EXERCISE GOAL
Transcribe precisely those lines of the listing that fall between the line containing "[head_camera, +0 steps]" and the last line, inclusive of both.

● ● ● ● ●

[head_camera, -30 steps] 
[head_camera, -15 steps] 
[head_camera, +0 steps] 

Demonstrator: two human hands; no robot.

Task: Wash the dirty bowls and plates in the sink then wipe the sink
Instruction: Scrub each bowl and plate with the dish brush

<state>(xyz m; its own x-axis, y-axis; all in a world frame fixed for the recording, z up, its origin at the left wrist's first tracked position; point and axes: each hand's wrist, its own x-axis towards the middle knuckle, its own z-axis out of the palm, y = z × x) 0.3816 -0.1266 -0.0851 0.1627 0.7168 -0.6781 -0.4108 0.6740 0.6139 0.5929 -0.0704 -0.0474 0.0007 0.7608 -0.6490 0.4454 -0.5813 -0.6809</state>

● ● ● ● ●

EXERCISE RESULT
[head_camera, +0 steps] 

Demonstrator: two human hands; no robot.

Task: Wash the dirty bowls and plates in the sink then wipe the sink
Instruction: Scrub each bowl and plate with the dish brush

<state>(xyz m; its own x-axis, y-axis; all in a world frame fixed for the recording, z up, its origin at the left wrist's first tracked position; point and axes: each hand's wrist, its own x-axis towards the middle knuckle, its own z-axis out of the palm, y = z × x) 0.3816 -0.1266 -0.0851 0.1627 0.7168 -0.6781 -0.4108 0.6740 0.6139 0.5929 -0.0704 -0.0474 0.0007 0.7608 -0.6490 0.4454 -0.5813 -0.6809</state>

What needed an answer now has one.